A MAV é uma doença congênita, ou seja, que nasce com a pessoa. Ela costuma se manifestar entre os 20 e os 40 anos. É considerada rara e afeta de 1 a 10 pessoas em cada 100 mil.

“As estatísticas estão aumentando por causa do acesso a exames de imagem. A pessoa faz uma ressonância magnética ou uma tomografia do cérebro, por causa de uma cefaleia ou de uma perda visual, por exemplo, e descobre a MAV”, explica o neurocirurgião Feres Chaddad, chefe do grupo de cirurgia vascular da Unifesp e chefe da neurocirurgia da BP - A Beneficência Portuguesa de São Paulo.

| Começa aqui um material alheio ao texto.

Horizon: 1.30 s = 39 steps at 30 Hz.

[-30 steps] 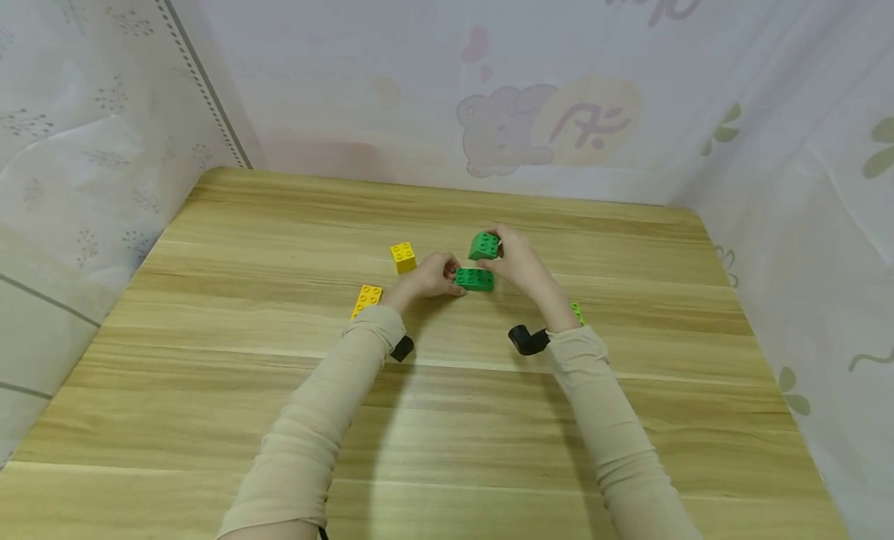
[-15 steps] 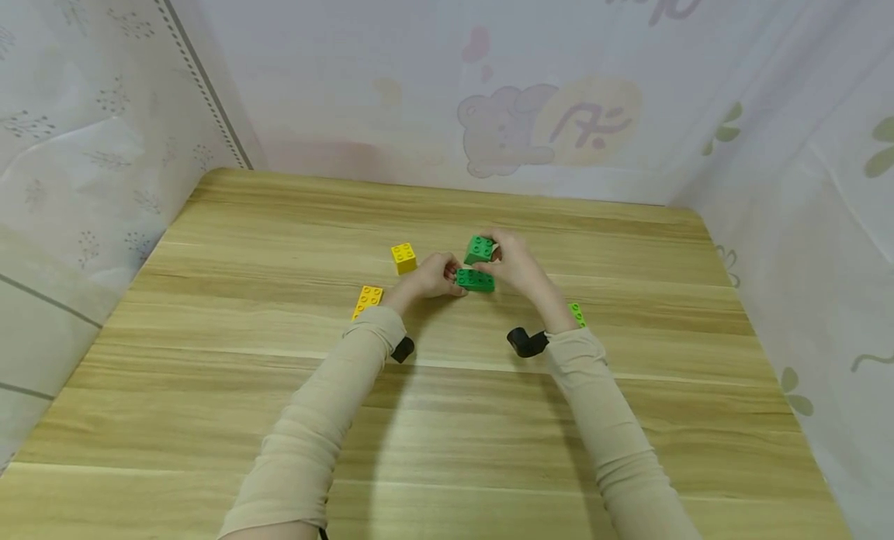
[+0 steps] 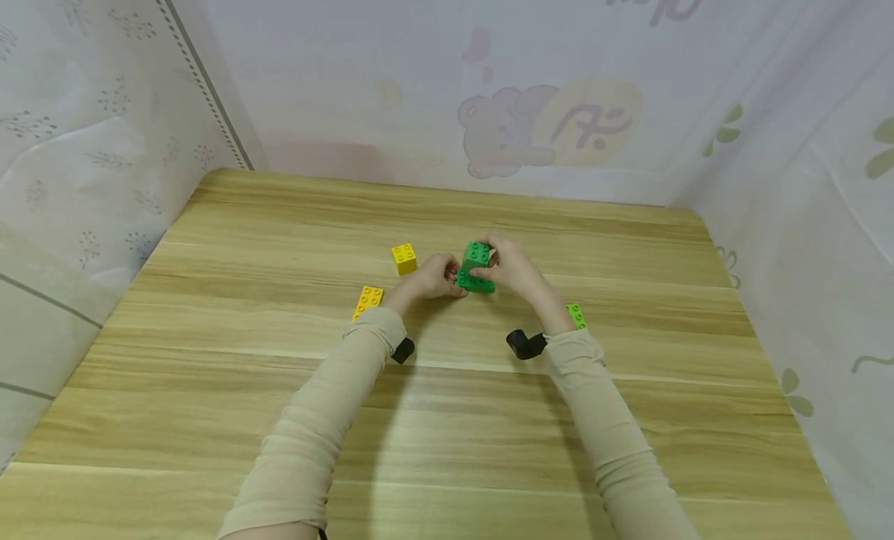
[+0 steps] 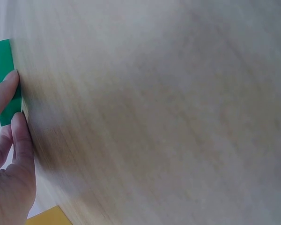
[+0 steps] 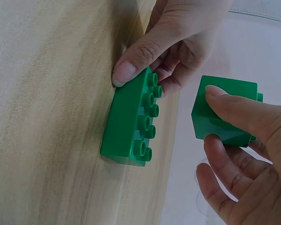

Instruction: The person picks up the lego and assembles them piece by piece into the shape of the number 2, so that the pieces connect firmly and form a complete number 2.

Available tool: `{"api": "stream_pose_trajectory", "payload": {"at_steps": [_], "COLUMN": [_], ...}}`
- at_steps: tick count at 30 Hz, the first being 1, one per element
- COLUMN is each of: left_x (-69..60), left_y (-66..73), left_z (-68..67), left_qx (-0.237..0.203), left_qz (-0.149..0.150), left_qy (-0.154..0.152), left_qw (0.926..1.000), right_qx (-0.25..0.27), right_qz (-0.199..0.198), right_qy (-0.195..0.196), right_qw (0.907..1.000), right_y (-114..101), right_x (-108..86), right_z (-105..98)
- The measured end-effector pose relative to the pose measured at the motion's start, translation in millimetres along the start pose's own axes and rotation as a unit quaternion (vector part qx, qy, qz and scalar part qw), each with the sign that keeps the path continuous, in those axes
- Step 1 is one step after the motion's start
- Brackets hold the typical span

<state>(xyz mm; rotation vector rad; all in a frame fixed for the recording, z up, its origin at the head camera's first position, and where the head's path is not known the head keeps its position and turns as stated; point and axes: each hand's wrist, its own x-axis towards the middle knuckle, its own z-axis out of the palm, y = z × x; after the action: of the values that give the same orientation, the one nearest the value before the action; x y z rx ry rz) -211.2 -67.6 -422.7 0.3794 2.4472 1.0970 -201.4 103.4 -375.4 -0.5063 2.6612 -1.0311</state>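
A long green brick (image 3: 477, 284) lies on the table, its studs up. My left hand (image 3: 434, 276) pinches its left end between thumb and fingers, as the right wrist view (image 5: 124, 117) of that brick also shows. My right hand (image 3: 515, 268) pinches a squarer green brick (image 3: 476, 254) between thumb and fingertips. In the right wrist view this smaller brick (image 5: 225, 110) is held apart from the long one, above its studded side. The left wrist view shows the left thumb and fingers on the long brick (image 4: 10, 105).
A yellow square brick (image 3: 404, 258) stands behind the left wrist. An orange-yellow long brick (image 3: 368, 299) lies beside the left forearm, partly covered by the sleeve. By the right wrist a lime-green brick (image 3: 576, 316) is partly hidden. A patterned sheet (image 3: 349, 74) hangs behind the table (image 3: 279, 237).
My right hand has moved the smaller green brick a little left and toward me, over the long brick. The left hand has stayed in place on the long brick.
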Motion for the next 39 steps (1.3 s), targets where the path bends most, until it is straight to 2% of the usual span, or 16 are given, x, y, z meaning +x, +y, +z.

A manifestação mais perigosa da doença é o sangramento cerebral. No entanto, a MAV também pode se manifestar por meio de crises epilépticas, dores de cabeça, alterações visuais, perda de movimentos de um lado do corpo e alterações na sensibilidade. Alguns sintomas se assemelham aos de AVC.

A boa notícia é que, se a doença for diagnosticada precocemente, a malformação pode ser removida por meio de uma cirurgia, antes que a doença se manifeste. “O prognóstico é muito melhor para o paciente, principalmente em se tratando de patologias vasculares que se rompem e podem deixar sequelas importantes”, afirma o médico, que cuidou de Débora.

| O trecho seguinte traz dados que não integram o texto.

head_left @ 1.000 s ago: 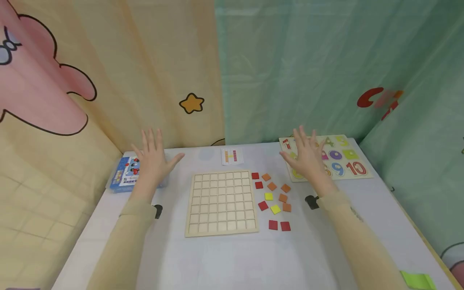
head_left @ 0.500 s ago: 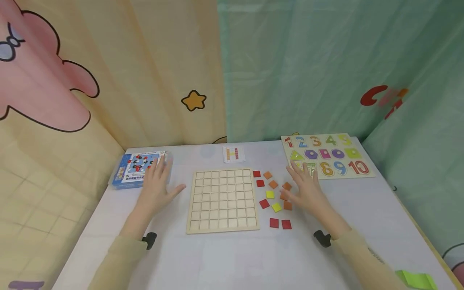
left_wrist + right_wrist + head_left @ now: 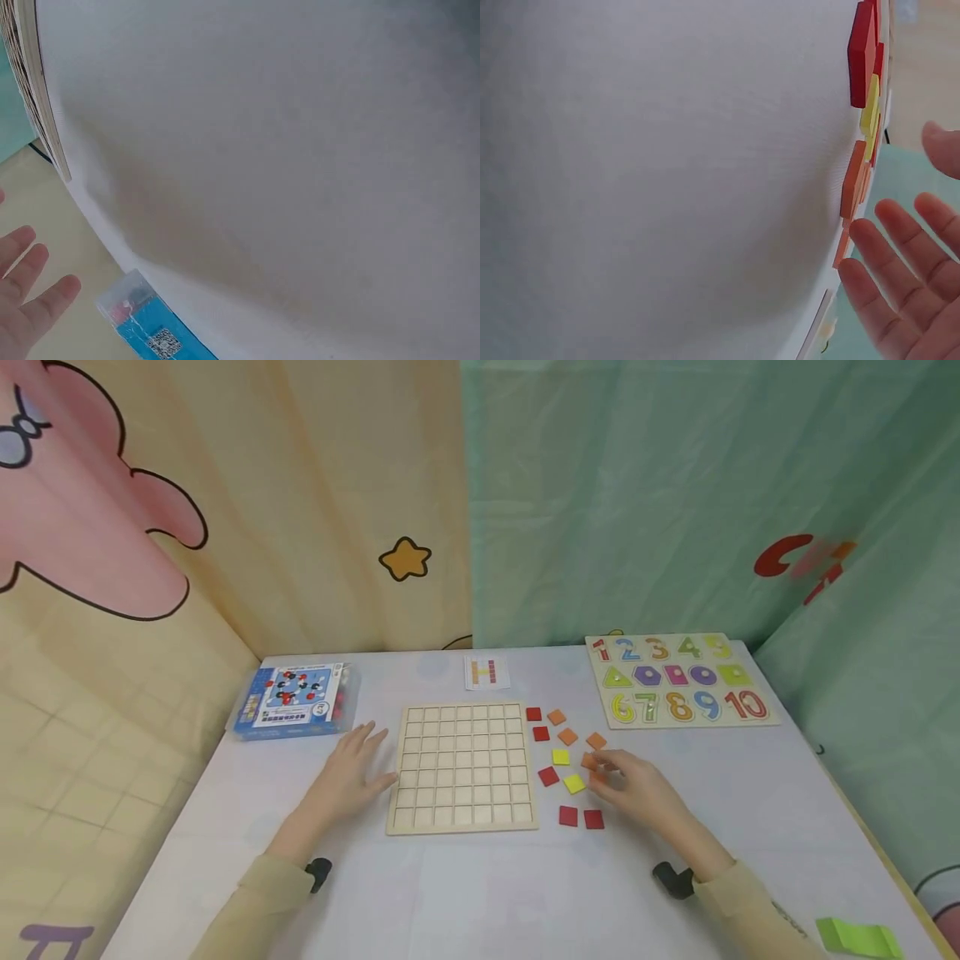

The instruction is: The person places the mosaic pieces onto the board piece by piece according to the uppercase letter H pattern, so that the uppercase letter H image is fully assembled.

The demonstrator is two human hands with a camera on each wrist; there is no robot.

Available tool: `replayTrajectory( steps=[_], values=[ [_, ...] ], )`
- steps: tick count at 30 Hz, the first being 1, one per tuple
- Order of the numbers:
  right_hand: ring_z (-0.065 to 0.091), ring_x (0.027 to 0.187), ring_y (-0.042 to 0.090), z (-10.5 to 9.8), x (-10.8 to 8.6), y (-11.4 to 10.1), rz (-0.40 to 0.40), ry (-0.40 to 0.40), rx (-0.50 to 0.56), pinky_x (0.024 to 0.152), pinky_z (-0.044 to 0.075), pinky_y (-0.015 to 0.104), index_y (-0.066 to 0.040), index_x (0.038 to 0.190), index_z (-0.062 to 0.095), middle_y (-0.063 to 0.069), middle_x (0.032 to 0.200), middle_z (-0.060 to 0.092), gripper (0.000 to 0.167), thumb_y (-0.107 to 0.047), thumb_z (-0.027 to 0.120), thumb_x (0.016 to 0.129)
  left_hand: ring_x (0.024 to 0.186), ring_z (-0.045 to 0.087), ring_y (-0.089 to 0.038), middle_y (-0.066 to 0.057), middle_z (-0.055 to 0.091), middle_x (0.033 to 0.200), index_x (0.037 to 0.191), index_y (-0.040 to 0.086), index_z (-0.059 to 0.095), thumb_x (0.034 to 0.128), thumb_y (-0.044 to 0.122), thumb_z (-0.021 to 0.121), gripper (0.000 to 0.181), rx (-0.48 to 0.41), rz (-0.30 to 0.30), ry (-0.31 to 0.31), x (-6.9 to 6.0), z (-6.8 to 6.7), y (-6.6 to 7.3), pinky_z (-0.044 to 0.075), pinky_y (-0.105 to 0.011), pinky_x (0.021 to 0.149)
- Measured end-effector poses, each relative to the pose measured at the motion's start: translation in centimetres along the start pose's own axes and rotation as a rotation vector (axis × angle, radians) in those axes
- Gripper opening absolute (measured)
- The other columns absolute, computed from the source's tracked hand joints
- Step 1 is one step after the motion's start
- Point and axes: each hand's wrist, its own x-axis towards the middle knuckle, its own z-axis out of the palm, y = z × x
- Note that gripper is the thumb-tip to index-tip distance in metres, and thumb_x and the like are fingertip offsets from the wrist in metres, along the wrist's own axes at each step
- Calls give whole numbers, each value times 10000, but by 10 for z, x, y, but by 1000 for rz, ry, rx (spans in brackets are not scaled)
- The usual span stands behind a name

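Note:
In the head view my left hand [image 3: 345,779] is spread just left of the wooden grid board [image 3: 462,832], its thumb tip at the board's left edge. Nothing is in it. My right hand [image 3: 637,789] is over the right side of the loose square tiles, fingertips at an orange tile [image 3: 589,761] and partly covering another; contact cannot be told. Red tiles [image 3: 568,816] and yellow tiles [image 3: 561,757] lie left of it. The right wrist view shows my right hand [image 3: 911,281] with thumb and fingers apart. Spread fingers of my left hand [image 3: 31,296] show in the left wrist view.
A blue boxed set [image 3: 288,732] stands at the back left. Behind the board lies a small pattern card [image 3: 474,682]. A number and shape puzzle board [image 3: 720,697] is at the back right, and a green object [image 3: 858,937] at the front right. Curtains hang behind the table.
Both hands have come down from their raised position toward the table. My left hand moved off the blue box toward the grid board; my right hand left the puzzle board and reached the orange tiles.

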Motion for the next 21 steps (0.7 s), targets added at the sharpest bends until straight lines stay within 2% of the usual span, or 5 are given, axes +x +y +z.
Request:
replayTrajectory(
  steps=[5,11,15,21],
  values=[
    [645,989,255,0,2,2,54,-31,61,880,585,445,-44,1136,648,83,1064,693,341,-145,777,837,1418,303,-473,-275,331,1539,1458,11,431,875,304,736,721,-23,-22,-53,0,-1,0,300,-636,1143],
    [608,912,215,-1,7,0,112,-87,39,833,589,414,-48,1091,662,67,1003,678,304,-157,781,833,1419,299,-495,-274,336,1544,1479,71,431,839,334,767,770,-5,-77,-167,1,-1,-4,312,-662,1121],
    [590,892,202,1,10,0,134,-113,15,836,586,413,-47,1071,666,63,985,671,289,-166,783,835,1435,281,-483,-249,316,1566,1498,113,418,852,359,753,768,-7,-97,-234,0,2,-5,301,-655,1132],
    [550,832,189,4,14,3,147,-134,-11,794,582,380,-35,1030,667,54,917,641,257,-139,785,826,1446,294,-452,-205,335,1573,1491,159,443,872,337,731,705,-37,-102,-276,-3,6,-4,297,-621,1154]
  ],
)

A doença tem uma afinidade pela madrugada. Durante o sono, a postura horizontal reduz o retorno venoso do sangue, congestionando as veias cerebrais. O ronco e a apneia do sono, que podem aumentar os níveis de dióxido de carbono no cérebro, também desempenham um papel na vasodilatação cerebral. Esses fatores podem contribuir para o rompimento de uma MAV durante a noite.

Segundo Feres Chaddad, a cirurgia é o melhor tratamento para a enfermidade. Porém, ela nem sempre é viável, pois pode acarretar mais riscos do que benefícios. As MAVs podem estar localizadas em áreas do cérebro consideradas nobres, que controlam funções como movimento, visão, memória e fala. Em outros casos, elas estão em locais que não causam sintomas clínicos. Além da operação, tratamentos incluem embolização e radiocirurgia.

Para o médico, exames de imagem do cérebro deveriam ser incluídos em protocolos de rastreamento regulares, a fim de detectar precocemente condições como a MAV. “Isso não apenas melhora a qualidade de vida dos pacientes, mas também reduz o impacto social e econômico daquela pessoa a longo prazo”, diz.